Please note: I reserve the right to delete comments that are offensive or off-topic.

  • RickStevens

    I don’t know if I find the government to be an unfair competitor or more along the lines of the “stifler of creativity”. Many times, there are excellent ideas that need funding in order to get off the ground. However, the creativity of the concept is such that no one has developed a grant program for it and won’t adjust the “rules” to include any new ideas. Generally, anywhere I have seen government “oversight” of something, the creativity of it has been sucked completely out. The last school that I taught at challenged us to be creative in how we taught our classes, but in order to use that creativity, we had to go through a process that evaluated us on whether we conducted the research to determine if the new method was effective elsewhere, then had to share that research with at least one other colleague who taught our subject and two who did not. Next, we had to write a proposal for how it would impact the classroom outcomes, how it would affect the overall test scores of our students. This proposal was to go in front of the Steering Committee, then in front of the School Accountability Committee and, if both of those committees approved, it would go before the entire district for a “vote”. All because I want to find and implement a new way to teach something in my classroom. Needless to say, there was much lipservice paid to being creative or “innovative” and little to nothing that actually happened.

  • jess

    Interesting to see a debate teacher used such terrible lines of reasoning. Your prejudices are showing. What proof did you have that a curriculum about polar bears would get a grant?
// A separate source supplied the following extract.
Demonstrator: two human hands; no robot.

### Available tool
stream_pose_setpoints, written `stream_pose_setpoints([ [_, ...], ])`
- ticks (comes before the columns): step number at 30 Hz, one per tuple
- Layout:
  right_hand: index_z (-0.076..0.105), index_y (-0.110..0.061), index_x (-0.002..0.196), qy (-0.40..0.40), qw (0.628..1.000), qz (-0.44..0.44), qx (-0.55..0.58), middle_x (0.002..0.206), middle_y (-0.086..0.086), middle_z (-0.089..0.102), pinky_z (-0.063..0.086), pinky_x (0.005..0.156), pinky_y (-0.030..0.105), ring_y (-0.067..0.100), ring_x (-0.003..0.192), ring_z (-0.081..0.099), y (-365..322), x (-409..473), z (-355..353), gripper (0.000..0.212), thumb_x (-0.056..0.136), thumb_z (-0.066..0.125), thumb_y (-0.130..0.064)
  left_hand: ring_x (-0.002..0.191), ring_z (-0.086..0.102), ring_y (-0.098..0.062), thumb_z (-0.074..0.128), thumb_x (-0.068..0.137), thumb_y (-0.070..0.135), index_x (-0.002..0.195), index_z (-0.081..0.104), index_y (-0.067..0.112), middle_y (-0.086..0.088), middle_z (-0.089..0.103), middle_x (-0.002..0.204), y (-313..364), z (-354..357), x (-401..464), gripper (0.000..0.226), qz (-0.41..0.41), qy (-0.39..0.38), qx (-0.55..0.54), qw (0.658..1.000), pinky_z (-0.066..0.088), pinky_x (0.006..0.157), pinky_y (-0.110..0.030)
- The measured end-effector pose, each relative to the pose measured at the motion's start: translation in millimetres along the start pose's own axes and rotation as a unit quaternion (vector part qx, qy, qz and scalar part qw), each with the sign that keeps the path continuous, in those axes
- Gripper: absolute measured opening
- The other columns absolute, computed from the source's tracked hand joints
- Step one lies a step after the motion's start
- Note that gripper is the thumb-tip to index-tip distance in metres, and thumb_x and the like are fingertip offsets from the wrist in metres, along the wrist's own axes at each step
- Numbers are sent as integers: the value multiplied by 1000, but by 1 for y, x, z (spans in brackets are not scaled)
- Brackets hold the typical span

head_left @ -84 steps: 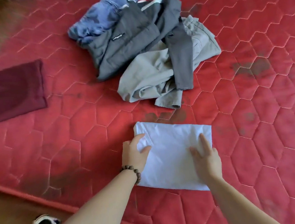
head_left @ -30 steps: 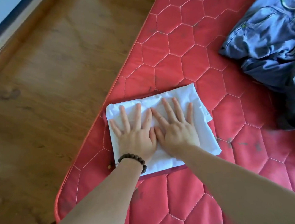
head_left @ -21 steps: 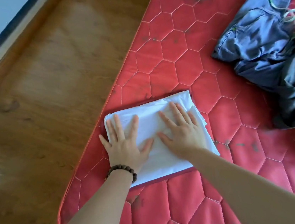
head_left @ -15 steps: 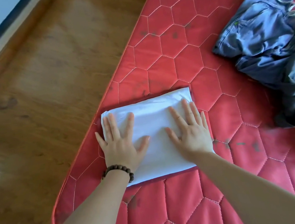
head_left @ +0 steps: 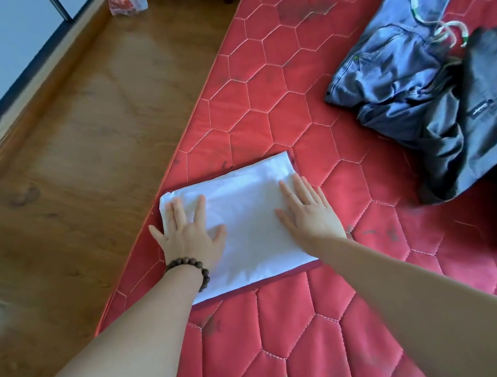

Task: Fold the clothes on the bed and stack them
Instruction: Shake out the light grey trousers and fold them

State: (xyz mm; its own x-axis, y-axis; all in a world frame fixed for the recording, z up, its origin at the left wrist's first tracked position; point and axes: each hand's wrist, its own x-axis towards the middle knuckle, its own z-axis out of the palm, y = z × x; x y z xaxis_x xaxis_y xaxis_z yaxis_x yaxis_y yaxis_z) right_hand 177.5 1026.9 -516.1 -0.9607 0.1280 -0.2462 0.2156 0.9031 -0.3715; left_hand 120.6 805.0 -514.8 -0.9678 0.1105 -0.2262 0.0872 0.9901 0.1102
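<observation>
Both hands lie flat and released, fingers straight and spread, palms pressed down on a folded white garment (head_left: 245,220). The left hand (head_left: 189,238) covers the garment's 9 o'clock end, its fingertips near the far left corner and its thumb pointing toward the middle; a beaded bracelet (head_left: 190,269) circles that wrist. The right hand (head_left: 309,212) presses the 3 o'clock end, fingers aimed toward 12 o'clock, close to the garment's right edge. Both forearms reach in from 6 o'clock, bare, the hands well apart with a stretch of white cloth between them.

The white garment sits on top of a folded maroon piece, of which only a thin edge (head_left: 252,283) shows, near the left border of the red quilted bed (head_left: 276,91). Toward 2 o'clock, well apart from the hands, lies an unfolded heap: blue shorts (head_left: 395,67) with a drawstring, a dark grey garment (head_left: 488,115) overlapping them.
</observation>
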Motion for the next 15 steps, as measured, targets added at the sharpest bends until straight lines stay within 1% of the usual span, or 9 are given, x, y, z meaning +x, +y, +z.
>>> stream_pose_setpoints([
  [1, 12, -27, 153, 12, 1000, 8, 16, 162, 3, 4, 2, 121, 36, 17, 148, 1, 5, -11, -11, 58, 101, 29, -44, 147, 2, -24, 43, 90, 53, 148, 22, 30, -9, 11, 158, 7, -10, -4, 65, -1, 10, -4, 1000, 7, 113, -61],
  [3, 23, -24, 151, 30, 997, 46, 51, 159, 4, 19, 13, 119, 37, 22, 146, 16, 17, -36, -35, 54, 101, 33, -39, 146, 10, -21, 45, 93, 43, 147, 27, 21, -8, 19, 157, 29, -28, -20, 62, 16, 11, -29, 999, 8, 114, -55],
  [6, 38, -19, 145, 48, 991, 103, 69, 148, 6, 40, 31, 111, 40, 28, 135, 36, 30, -83, -74, 52, 97, 35, -40, 142, 26, -19, 48, 92, 37, 144, 34, 15, -7, 34, 151, 71, -56, -59, 59, 83, -7, -75, 994, 14, 115, -49],
  [8, 45, -15, 139, 54, 987, 133, 74, 140, 8, 48, 38, 105, 39, 30, 126, 45, 38, -119, -102, 53, 94, 35, -40, 136, 38, -22, 51, 88, 36, 138, 44, 11, -9, 45, 143, 106, -78, -93, 57, 135, -13, -102, 986, 25, 111, -50],
  [9, 47, -15, 138, 59, 983, 152, 79, 137, 8, 50, 39, 102, 39, 30, 123, 47, 41, -136, -117, 51, 95, 35, -40, 131, 45, -25, 51, 83, 37, 133, 50, 9, -10, 51, 137, 124, -87, -111, 57, 165, -9, -119, 979, 32, 107, -52],
  [10, 48, -15, 137, 69, 979, 172, 87, 134, 7, 51, 41, 101, 39, 29, 120, 48, 44, -154, -132, 48, 97, 36, -40, 128, 48, -26, 51, 80, 39, 131, 53, 9, -11, 52, 135, 142, -97, -128, 59, 189, -6, -131, 973, 35, 105, -52],
  [11, 49, -16, 136, 83, 973, 192, 96, 131, 6, 51, 42, 99, 40, 29, 118, 49, 47, -170, -146, 45, 99, 38, -40, 131, 45, -24, 51, 81, 40, 133, 51, 11, -10, 50, 138, 159, -106, -144, 60, 205, -12, -136, 969, 34, 106, -52],
  [13, 50, -18, 134, 112, 962, 223, 113, 129, 6, 51, 43, 97, 42, 29, 116, 50, 56, -199, -170, 44, 98, 40, -41, 139, 33, -19, 50, 86, 44, 142, 41, 17, -5, 38, 148, 189, -119, -173, 62, 227, -44, -139, 963, 24, 113, -47],
  [15, 50, -19, 134, 129, 954, 243, 119, 130, 5, 49, 44, 97, 44, 29, 116, 51, 69, -226, -190, 44, 98, 39, -43, 140, 29, -20, 47, 87, 46, 144, 37, 21, -4, 32, 152, 214, -127, -193, 64, 243, -48, -143, 958, 20, 115, -46],
])
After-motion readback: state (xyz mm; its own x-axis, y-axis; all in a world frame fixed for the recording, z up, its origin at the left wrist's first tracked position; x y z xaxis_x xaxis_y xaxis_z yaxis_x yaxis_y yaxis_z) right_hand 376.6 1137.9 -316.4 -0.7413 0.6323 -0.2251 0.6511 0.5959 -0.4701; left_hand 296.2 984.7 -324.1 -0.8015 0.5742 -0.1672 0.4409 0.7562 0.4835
    I work in a public school, in a very liberal school district. Our curriculum emphasizes evidence based writing, research and developing arguments using text. Even my first grade students have to use text to base their opinions and arguments. This curriculum is being adopted all over the country and is very popular because it promotes higher level thinking.

    I find that homeschooling/private school curriculum by comparison to be often lacking in oversight which leads to poor quality instruction

    I also started a debate club last year. I suspect the biggest obstacle for me to even consider buying a debate curriculum is that our school has no budget for clubs or extras.

    • Gosh, Jess. You’re throwing a lot at me in this one post. I’m interested in your debate club, and your reference to the “very popular” text-based curriculum. Can you post some links?